WHAT THIS TASK INVOLVES: Produce as output only the lines below starting at the line with "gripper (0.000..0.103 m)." and continuing through the line with "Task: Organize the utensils", each one exactly as written.

INFORMATION:
::::::
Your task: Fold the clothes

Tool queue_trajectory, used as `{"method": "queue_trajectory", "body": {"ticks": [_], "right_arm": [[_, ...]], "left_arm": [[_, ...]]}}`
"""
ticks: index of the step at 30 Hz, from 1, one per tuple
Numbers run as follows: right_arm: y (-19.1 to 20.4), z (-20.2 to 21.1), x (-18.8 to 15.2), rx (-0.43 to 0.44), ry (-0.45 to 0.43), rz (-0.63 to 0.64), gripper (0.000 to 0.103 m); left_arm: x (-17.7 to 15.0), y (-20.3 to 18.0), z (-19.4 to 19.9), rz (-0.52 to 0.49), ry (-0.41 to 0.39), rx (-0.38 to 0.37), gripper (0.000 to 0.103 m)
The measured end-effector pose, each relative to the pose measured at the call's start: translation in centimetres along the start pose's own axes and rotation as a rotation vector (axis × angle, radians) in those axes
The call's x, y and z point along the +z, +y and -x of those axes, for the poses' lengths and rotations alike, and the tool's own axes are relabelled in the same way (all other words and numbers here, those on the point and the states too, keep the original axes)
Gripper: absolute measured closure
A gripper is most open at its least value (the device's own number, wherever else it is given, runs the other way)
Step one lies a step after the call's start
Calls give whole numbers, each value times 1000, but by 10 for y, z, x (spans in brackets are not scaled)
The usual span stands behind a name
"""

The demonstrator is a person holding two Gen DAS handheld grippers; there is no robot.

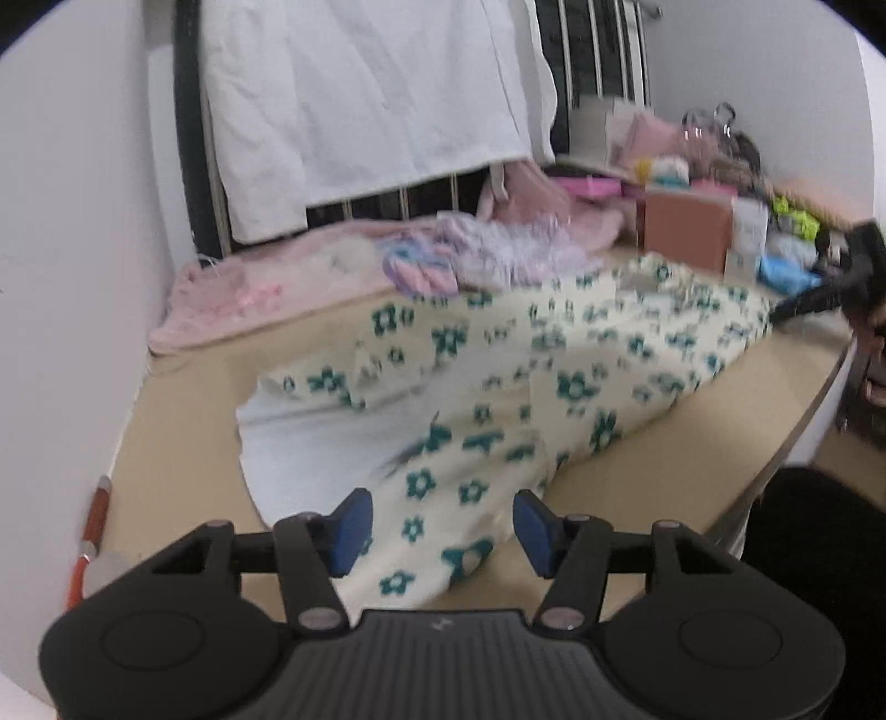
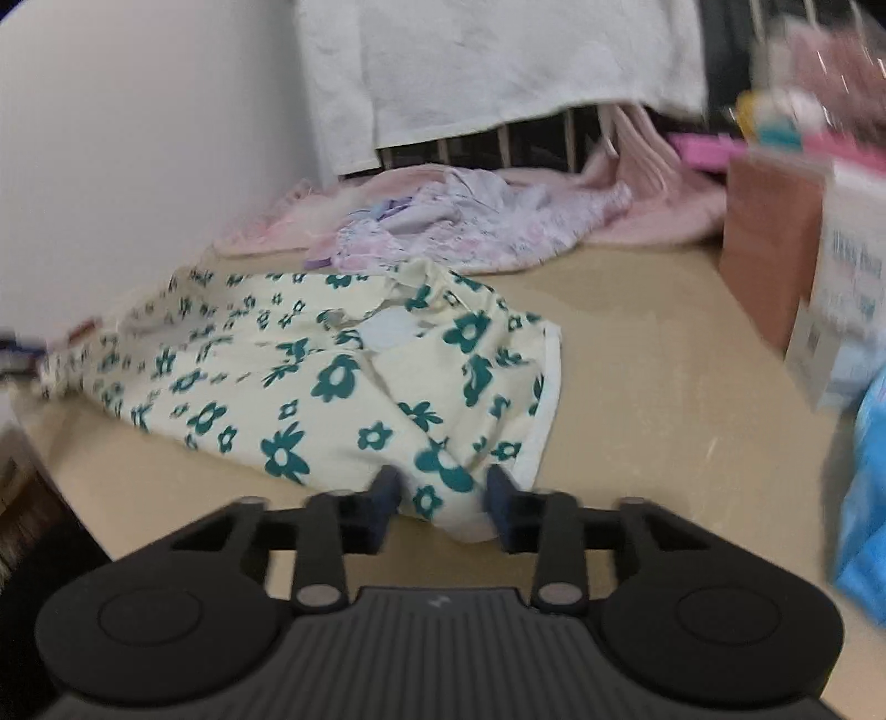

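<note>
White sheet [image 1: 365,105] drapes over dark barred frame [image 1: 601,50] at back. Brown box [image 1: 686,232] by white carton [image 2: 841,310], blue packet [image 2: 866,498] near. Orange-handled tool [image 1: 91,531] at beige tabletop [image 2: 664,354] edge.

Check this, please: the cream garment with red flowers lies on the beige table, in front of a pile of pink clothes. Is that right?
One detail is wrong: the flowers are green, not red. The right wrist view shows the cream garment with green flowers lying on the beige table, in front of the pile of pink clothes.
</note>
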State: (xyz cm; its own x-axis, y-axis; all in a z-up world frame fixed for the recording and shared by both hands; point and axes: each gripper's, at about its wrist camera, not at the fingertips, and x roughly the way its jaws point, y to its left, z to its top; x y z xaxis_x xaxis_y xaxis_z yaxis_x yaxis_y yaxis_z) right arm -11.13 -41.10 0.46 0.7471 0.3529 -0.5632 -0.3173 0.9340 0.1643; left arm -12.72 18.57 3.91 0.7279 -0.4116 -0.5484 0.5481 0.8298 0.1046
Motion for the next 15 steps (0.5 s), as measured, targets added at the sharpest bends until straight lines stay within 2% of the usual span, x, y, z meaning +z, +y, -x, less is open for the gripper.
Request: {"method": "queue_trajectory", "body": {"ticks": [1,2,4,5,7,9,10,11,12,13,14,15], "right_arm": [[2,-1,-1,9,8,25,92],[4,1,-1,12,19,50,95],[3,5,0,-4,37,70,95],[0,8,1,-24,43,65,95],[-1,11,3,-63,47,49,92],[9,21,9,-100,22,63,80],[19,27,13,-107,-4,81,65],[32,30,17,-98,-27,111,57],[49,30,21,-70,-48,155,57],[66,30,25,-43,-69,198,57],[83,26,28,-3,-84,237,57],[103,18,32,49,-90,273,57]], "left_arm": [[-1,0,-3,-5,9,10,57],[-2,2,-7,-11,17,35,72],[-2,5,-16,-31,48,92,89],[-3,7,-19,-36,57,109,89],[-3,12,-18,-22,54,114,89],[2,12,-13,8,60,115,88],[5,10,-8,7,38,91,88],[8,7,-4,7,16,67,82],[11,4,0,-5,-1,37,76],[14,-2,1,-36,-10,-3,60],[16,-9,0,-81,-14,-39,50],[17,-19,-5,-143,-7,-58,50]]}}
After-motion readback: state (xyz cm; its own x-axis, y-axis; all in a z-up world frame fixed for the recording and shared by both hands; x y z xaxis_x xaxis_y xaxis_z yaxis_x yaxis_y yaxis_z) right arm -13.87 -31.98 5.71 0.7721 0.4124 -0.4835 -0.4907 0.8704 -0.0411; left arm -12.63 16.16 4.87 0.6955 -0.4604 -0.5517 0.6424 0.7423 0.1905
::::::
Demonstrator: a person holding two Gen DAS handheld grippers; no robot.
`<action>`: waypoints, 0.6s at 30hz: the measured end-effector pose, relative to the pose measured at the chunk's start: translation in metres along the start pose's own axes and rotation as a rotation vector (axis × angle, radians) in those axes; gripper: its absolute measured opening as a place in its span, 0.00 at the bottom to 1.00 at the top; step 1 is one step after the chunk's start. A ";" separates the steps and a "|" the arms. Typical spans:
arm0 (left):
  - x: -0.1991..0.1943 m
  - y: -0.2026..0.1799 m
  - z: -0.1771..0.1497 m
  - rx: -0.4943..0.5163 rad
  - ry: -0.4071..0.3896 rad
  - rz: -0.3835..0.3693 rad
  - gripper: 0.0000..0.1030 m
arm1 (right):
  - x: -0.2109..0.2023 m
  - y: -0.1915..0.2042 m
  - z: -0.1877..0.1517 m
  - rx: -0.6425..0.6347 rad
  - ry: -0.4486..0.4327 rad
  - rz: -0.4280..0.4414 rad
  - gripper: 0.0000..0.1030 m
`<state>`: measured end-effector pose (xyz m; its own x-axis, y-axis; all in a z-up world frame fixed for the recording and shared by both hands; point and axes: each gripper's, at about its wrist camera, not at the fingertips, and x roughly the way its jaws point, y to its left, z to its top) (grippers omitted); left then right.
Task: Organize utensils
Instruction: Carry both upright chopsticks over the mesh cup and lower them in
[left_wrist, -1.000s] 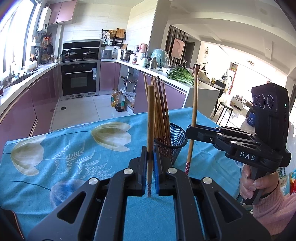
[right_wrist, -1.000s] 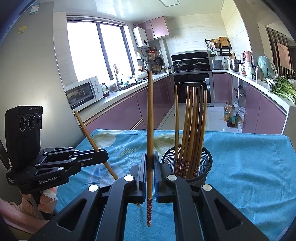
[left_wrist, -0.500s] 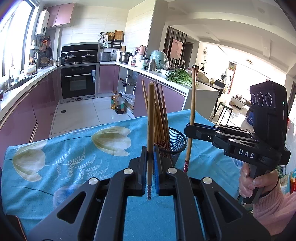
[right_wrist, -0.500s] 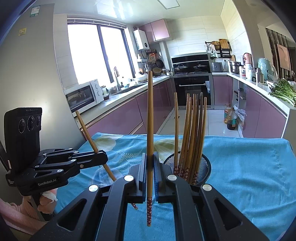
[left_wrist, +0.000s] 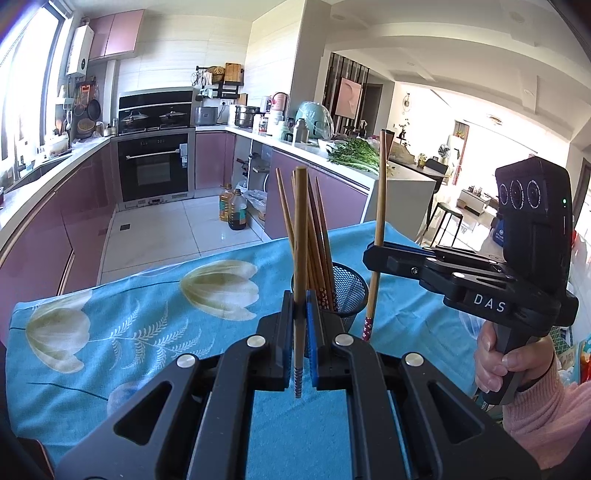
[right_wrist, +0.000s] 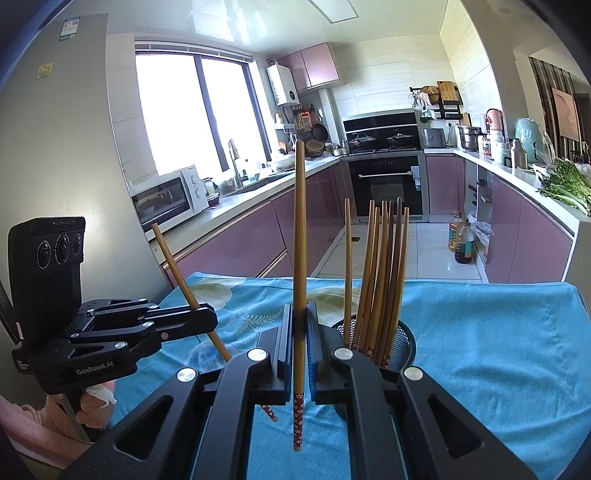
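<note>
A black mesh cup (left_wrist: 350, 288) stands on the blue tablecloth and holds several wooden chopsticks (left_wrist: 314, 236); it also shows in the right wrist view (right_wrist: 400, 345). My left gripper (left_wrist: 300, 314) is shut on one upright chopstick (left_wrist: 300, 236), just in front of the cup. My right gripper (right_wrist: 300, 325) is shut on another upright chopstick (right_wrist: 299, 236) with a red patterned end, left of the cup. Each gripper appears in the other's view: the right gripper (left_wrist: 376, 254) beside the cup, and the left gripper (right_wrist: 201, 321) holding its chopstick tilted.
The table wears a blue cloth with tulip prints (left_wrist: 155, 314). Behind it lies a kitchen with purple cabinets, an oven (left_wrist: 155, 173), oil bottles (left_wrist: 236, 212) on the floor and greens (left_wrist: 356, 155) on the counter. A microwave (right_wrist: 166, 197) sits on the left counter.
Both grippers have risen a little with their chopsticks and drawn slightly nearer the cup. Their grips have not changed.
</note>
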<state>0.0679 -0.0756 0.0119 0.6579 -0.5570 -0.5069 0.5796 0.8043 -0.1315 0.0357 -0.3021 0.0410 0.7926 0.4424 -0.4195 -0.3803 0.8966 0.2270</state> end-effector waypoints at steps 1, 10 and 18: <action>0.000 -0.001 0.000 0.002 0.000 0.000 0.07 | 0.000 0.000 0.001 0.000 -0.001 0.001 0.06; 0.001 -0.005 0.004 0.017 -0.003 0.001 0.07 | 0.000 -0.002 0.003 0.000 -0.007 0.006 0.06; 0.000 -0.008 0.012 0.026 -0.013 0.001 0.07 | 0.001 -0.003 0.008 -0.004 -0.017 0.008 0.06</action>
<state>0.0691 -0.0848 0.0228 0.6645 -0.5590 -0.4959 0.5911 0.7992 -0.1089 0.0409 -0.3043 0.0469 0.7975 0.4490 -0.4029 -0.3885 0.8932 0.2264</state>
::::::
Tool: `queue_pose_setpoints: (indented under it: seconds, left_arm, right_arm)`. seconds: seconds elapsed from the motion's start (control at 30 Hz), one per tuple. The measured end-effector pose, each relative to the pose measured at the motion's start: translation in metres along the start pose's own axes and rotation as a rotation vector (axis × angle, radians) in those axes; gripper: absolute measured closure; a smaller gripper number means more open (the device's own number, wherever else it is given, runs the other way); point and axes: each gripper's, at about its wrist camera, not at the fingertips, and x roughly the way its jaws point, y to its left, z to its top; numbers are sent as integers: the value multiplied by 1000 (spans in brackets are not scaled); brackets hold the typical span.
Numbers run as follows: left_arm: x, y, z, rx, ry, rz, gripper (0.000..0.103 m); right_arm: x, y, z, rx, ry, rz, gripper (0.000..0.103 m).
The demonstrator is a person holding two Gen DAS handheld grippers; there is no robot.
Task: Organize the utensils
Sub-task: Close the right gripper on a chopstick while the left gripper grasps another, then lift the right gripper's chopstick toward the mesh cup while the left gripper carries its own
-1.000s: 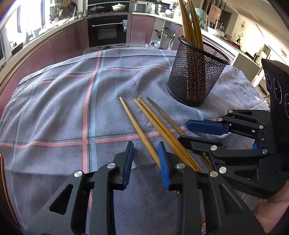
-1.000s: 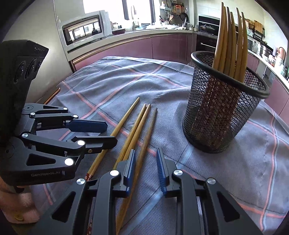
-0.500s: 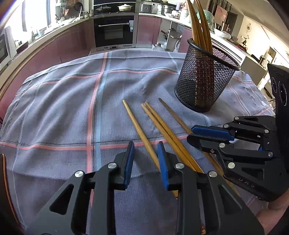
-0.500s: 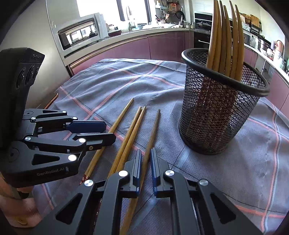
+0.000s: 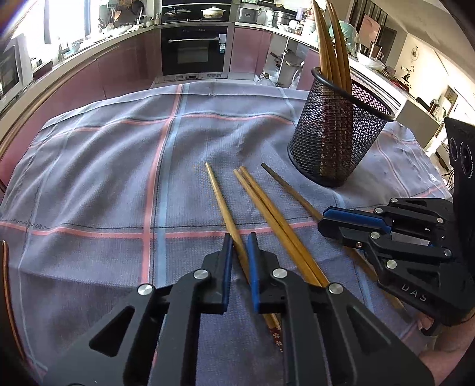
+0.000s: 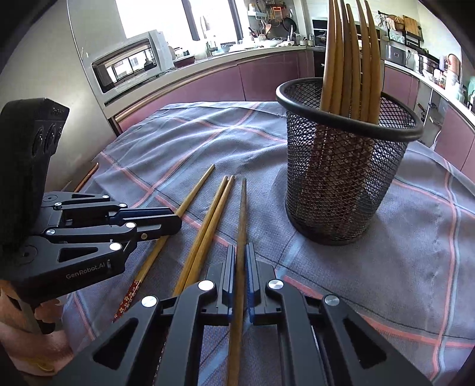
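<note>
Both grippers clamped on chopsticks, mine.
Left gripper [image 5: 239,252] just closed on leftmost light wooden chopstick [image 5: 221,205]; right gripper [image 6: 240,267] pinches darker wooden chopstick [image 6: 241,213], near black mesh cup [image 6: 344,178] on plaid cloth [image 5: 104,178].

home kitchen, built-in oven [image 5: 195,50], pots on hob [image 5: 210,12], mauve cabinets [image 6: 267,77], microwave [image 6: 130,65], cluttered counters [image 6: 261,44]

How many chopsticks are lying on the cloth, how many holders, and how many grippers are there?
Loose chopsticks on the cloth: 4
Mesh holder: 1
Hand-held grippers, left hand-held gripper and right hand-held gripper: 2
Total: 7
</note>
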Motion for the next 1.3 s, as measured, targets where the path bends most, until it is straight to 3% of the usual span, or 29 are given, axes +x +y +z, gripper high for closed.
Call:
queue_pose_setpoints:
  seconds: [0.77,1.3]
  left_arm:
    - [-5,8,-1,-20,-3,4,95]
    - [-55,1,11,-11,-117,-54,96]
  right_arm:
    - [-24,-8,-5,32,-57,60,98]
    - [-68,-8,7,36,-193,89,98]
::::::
ANSWER SECTION:
Numbers run as follows: left_arm: x, y, z, rx, ry, rz, gripper (0.000..0.103 m); right_arm: x, y, z, rx, ry, rz, gripper (0.000..0.103 m).
The demonstrator is a person holding two Gen DAS handheld grippers; there is no robot.
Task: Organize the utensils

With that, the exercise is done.